Your assignment:
Search through the entries for the word "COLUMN" and copy every line that has it.

Items from a dataset
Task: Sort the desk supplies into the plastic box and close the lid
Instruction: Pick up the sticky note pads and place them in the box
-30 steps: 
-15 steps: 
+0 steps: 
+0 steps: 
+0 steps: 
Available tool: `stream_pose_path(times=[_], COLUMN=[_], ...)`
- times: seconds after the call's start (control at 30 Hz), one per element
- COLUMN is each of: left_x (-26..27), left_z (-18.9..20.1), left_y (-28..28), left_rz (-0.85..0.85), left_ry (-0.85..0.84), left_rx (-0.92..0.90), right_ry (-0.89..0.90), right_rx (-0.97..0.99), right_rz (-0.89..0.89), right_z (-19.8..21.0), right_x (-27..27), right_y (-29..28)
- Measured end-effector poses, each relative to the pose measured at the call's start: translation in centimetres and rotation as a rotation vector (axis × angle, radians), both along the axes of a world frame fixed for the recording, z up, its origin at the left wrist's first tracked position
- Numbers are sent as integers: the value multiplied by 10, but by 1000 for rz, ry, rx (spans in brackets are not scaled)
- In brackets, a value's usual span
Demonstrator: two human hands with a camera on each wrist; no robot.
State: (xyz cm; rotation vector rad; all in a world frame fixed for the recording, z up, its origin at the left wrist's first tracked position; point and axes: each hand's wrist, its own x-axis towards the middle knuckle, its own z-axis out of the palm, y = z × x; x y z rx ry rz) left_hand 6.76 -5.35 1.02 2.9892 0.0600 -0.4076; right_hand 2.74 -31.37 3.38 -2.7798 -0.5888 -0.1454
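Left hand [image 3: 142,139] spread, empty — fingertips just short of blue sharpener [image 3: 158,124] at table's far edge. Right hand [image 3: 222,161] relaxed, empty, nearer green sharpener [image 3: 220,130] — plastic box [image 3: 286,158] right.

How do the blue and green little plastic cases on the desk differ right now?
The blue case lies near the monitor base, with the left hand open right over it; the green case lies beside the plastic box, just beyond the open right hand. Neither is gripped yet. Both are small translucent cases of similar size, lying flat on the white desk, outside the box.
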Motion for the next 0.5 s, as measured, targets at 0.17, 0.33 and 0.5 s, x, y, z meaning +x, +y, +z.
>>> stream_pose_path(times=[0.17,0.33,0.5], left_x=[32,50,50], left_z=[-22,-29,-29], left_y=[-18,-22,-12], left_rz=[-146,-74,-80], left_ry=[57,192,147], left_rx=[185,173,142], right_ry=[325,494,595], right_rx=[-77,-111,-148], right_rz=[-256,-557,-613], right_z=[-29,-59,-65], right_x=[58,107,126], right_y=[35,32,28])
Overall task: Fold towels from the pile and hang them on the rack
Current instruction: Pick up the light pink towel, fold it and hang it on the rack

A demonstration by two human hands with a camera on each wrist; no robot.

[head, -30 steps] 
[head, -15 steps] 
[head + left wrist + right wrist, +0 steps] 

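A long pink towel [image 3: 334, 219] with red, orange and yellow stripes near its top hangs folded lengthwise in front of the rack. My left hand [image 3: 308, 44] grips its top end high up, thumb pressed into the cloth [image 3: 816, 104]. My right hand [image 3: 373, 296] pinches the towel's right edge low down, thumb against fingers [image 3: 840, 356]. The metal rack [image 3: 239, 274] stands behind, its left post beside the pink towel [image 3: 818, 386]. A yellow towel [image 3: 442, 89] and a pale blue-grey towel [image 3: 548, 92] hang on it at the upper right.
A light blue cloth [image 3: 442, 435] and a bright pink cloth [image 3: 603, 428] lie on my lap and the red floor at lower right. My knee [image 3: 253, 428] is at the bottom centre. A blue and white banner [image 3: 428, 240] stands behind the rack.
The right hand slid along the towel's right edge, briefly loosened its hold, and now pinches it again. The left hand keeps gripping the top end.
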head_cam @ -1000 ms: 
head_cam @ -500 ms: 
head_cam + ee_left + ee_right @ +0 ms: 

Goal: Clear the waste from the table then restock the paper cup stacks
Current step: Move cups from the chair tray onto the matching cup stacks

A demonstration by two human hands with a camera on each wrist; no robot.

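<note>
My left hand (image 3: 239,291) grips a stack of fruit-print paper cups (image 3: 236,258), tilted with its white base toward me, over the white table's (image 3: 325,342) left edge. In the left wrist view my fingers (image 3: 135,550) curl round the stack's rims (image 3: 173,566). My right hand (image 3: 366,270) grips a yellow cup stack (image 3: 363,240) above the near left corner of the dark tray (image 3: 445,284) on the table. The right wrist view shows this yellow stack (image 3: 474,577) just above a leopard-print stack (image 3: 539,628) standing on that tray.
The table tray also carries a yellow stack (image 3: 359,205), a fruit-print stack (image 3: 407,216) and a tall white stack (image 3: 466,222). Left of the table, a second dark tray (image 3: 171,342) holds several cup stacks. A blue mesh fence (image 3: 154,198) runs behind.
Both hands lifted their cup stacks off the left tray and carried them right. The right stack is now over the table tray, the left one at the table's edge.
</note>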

Output of the task:
Available tool: `stream_pose_path(times=[_], COLUMN=[_], ...)`
- COLUMN is each of: left_x (-26..27), left_z (-18.9..20.1), left_y (-28..28), left_rz (-0.85..0.85), left_ry (-0.85..0.84), left_rx (-0.92..0.90), right_ry (-0.89..0.90), right_rx (-0.97..0.99), right_rz (-0.89..0.89), right_z (-19.8..21.0), right_x (-27..27), right_y (-29..28)

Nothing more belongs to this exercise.